The constant application of jump leads to their raison d’être is targeted at nationalists who have tired of seeing Sinn Fein ministers supping with the Queen, and at those who have just given up on the cause all together. The latter form a considerable number. The most recent figures reveal a 22 per cent support in Northern Ireland as a whole for joining the Republic.

Running throughout Sinn Fein’s various proclamations was one standard assumption – that when a United Ireland happens, they will be the ones running it. In the utopian land that will follow the dismantling of the British state, a citizen’s every need will be catered for.
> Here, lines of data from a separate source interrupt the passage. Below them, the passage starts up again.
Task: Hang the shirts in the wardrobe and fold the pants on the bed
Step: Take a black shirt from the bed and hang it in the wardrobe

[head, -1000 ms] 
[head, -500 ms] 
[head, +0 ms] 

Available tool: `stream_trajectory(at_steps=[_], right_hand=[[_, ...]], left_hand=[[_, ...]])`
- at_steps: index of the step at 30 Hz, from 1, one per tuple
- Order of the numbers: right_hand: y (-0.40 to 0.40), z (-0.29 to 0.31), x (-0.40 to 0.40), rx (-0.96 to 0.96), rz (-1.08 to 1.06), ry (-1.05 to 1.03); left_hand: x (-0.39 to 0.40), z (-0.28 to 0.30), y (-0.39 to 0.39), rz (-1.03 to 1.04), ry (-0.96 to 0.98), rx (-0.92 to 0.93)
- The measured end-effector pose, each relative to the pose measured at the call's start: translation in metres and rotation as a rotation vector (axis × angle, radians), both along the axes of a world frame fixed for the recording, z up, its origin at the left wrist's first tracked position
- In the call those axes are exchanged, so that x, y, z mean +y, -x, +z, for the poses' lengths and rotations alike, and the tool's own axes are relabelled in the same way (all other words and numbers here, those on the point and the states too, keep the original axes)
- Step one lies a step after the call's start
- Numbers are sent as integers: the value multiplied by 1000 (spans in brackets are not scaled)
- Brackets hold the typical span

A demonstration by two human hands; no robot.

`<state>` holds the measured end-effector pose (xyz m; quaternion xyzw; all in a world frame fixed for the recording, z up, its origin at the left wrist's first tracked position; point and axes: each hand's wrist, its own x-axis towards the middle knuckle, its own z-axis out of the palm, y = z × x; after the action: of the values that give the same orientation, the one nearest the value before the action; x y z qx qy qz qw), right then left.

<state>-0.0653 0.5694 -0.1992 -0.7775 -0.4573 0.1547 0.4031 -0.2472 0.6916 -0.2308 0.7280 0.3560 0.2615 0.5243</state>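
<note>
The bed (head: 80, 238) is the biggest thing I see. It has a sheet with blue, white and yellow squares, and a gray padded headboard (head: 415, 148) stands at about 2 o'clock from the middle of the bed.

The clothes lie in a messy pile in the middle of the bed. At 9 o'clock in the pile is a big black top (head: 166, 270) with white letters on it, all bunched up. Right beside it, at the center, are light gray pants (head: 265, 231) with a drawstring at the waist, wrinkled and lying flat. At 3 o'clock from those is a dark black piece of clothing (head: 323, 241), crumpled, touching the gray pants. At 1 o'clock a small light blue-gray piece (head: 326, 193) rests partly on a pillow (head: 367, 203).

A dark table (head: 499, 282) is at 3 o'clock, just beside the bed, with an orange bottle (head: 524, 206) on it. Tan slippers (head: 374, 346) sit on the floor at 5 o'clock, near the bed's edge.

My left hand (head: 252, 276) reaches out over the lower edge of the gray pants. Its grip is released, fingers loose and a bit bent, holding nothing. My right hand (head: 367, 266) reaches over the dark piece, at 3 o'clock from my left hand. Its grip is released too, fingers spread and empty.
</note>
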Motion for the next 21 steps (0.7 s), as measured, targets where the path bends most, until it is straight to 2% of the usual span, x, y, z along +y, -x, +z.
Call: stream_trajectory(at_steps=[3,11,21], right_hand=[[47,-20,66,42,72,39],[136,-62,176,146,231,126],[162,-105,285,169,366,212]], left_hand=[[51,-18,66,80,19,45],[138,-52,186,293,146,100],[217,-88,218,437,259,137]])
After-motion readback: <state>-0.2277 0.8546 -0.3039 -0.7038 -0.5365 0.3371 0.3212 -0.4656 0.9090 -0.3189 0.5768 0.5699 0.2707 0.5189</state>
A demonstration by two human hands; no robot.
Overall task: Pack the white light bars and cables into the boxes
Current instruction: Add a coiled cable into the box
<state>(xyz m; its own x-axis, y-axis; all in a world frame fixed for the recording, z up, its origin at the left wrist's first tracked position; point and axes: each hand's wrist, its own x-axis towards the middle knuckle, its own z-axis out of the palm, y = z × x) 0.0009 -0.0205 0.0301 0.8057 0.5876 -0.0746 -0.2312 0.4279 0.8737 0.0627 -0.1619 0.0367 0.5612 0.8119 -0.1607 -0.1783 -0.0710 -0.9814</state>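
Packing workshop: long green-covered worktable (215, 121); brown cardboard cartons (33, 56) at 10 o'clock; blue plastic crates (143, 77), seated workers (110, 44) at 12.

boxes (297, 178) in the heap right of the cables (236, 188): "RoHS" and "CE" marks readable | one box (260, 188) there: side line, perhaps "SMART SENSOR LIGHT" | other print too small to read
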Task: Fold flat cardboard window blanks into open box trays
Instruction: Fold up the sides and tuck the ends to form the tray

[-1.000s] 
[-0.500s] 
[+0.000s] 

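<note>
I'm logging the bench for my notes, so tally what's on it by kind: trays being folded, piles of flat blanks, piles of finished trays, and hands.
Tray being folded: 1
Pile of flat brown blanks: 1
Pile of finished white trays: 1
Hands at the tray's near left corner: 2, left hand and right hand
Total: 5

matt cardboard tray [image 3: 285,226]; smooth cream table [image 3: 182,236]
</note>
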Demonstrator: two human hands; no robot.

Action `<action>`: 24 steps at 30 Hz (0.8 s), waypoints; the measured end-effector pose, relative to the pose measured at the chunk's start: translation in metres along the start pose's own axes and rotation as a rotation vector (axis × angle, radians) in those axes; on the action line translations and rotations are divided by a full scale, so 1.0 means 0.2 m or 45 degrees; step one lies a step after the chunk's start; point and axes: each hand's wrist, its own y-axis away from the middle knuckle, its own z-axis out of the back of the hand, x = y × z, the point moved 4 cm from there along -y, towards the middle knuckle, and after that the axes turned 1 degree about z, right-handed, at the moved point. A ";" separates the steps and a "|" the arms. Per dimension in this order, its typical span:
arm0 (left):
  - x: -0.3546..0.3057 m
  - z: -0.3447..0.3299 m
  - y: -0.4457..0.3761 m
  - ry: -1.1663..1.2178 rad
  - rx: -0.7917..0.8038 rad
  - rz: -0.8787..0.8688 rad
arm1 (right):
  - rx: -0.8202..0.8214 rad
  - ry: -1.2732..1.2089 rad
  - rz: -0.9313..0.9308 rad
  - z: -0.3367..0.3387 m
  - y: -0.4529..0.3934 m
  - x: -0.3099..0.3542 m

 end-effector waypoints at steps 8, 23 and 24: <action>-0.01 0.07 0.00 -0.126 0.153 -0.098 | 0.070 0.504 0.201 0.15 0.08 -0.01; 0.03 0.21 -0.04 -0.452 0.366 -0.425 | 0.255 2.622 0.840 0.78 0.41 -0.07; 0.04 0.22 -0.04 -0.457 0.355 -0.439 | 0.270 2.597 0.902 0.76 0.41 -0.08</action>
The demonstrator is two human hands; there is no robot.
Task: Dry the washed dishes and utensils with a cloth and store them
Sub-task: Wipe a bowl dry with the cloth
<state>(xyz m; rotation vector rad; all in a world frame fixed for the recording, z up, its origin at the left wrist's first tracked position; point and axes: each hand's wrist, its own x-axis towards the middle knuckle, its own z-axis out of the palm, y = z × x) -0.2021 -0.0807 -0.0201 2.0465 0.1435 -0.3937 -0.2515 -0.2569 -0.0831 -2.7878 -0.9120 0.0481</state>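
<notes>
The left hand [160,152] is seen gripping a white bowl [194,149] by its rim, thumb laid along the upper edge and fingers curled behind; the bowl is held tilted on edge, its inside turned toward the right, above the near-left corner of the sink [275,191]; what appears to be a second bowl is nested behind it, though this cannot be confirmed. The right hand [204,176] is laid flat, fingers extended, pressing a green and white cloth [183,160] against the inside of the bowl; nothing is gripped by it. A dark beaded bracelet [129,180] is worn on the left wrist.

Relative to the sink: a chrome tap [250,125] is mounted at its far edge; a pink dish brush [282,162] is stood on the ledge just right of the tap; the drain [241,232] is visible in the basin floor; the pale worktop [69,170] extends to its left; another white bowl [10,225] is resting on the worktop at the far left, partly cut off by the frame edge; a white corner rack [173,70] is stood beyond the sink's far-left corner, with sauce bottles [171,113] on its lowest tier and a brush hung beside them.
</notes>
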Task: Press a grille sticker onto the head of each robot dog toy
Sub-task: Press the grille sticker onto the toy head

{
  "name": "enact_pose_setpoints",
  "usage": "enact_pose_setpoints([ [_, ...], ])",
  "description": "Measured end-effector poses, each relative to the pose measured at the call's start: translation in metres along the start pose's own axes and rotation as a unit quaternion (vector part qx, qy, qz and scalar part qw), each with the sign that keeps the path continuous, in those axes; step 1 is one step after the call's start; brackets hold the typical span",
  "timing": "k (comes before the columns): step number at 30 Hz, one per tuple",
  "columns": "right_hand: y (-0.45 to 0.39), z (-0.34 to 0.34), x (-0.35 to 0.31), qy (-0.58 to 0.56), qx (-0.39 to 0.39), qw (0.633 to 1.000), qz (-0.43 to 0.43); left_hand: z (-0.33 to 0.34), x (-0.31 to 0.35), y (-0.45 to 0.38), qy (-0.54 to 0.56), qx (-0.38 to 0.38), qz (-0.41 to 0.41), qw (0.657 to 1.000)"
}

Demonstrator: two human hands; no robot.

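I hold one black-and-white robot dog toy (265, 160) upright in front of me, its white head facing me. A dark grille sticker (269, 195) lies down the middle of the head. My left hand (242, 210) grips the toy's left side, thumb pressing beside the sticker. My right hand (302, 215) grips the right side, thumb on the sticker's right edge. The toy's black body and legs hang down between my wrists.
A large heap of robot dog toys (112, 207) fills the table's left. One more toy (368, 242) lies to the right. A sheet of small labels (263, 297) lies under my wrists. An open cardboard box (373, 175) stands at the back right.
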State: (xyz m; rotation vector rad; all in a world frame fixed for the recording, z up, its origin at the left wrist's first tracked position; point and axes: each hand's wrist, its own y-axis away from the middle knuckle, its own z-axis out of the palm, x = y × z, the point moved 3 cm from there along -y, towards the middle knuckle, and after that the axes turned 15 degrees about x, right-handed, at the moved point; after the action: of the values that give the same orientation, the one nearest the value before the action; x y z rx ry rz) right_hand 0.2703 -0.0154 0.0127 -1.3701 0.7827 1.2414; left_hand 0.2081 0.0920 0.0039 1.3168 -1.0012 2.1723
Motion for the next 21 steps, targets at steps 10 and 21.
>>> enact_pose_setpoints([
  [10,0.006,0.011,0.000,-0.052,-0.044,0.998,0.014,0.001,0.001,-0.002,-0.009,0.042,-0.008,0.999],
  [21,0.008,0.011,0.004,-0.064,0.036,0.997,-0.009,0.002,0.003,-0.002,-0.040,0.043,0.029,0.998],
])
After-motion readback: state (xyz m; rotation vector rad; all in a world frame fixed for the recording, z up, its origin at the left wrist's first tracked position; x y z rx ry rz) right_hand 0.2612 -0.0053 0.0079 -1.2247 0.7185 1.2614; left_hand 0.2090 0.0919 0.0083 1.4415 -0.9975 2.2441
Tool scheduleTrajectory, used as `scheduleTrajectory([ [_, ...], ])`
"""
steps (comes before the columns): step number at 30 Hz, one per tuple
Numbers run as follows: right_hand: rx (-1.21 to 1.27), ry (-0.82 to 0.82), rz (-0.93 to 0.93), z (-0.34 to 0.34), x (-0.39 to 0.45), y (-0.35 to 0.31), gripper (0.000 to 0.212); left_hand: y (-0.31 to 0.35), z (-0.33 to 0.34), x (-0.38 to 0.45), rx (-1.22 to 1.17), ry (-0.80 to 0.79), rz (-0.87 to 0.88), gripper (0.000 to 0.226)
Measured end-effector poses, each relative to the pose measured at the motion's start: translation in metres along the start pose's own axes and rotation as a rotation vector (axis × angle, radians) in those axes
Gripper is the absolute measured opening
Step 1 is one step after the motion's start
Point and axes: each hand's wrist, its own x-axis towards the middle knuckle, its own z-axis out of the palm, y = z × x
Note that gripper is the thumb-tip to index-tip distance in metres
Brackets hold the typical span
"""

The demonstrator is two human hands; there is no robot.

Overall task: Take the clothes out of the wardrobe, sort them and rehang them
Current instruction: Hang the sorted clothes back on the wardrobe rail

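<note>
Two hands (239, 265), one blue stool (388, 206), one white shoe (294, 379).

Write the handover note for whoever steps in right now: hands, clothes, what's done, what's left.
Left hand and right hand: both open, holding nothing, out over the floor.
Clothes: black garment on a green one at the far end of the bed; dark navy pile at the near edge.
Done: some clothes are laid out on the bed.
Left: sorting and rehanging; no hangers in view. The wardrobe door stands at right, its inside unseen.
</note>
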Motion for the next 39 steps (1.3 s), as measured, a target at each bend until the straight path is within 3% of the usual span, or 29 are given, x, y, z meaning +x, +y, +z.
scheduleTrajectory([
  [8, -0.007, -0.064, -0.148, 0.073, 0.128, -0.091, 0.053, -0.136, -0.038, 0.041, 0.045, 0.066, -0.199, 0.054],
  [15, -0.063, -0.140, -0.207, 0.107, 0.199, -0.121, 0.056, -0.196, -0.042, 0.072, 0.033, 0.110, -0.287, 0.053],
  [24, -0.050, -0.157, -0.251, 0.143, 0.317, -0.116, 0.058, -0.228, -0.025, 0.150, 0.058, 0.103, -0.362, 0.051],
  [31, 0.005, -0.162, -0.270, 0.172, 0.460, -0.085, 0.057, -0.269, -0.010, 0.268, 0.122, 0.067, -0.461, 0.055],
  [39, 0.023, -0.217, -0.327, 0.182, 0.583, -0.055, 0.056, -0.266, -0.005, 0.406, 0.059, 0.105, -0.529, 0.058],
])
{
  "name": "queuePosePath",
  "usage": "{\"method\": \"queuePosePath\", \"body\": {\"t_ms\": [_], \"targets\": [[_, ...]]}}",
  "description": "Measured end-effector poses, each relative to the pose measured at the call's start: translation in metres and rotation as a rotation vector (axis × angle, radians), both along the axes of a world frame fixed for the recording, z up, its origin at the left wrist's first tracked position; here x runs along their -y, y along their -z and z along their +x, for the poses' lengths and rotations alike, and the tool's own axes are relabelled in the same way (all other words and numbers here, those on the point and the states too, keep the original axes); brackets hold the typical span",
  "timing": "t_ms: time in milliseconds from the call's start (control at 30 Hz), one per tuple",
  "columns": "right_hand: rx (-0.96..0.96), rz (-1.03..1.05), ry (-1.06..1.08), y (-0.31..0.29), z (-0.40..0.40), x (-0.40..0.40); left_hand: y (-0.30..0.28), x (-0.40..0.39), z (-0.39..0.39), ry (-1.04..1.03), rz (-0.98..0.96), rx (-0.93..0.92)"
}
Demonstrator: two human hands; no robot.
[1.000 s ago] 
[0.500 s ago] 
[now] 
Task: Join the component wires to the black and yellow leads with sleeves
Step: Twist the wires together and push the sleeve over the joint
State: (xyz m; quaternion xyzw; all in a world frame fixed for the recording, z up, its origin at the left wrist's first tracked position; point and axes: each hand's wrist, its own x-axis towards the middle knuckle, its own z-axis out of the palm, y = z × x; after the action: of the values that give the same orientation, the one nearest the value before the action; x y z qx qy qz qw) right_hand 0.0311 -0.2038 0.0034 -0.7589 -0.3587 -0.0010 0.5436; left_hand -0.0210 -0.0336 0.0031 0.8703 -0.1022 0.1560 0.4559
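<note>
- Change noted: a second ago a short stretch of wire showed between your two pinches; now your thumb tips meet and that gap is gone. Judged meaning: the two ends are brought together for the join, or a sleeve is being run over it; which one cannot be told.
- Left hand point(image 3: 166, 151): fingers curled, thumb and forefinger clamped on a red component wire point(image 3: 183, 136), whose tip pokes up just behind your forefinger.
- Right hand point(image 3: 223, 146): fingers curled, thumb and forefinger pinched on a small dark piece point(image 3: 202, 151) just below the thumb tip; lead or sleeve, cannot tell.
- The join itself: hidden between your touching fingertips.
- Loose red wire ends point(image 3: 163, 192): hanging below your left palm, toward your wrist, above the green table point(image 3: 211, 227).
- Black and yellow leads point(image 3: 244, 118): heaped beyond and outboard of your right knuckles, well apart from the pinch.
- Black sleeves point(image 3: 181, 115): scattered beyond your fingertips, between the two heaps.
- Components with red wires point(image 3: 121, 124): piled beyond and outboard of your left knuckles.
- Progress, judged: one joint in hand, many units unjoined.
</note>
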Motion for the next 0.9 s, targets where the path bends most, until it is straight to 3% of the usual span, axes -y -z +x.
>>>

But unlike the SNP, and as much as they wish they were, Sinn Fein are not a dictatorship in waiting. Both the north and south of the island of Ireland are far more pluralistic than Scotland right now, and the idea of an Irish National Health service receives the ridicule it is due amongst the Republic’s residents. But when you’ve nurtured the idea that all the historical grievances felt by nationalists are the fault of someone else, then you have to continue the myth when it quite clearly no longer applies.

Sound familiar? The Holyrood grievance factory has been in overdrive since June to the extent that the Scottish Parliament has moved only a single bill since May’s election. While Sturgeon attempted to curry favour in Brussels and put indyref2 in motion, people in her own backyard complained about living with rats – an issue she hasn’t seen fit to deal with in five years.

And that is the worst thing about nationalism’s inherent complex. In continuing to instil in the people that vote for it the belief that their problems are someone else’s fault they neglect the most vulnerable. In the West Belfast heartland of republicanism, unemployment stands at a whopping 7.8 per cent. A male can only expect to live until 73. Almost half of people over 16 are in receipt of benefits. In Nicola Sturgeon’s Glasgow backyard the picture is only marginally better.

Real life problems are swept under the rug for the sake of impossible dreams. The only relaunch required is one of nationalism itself.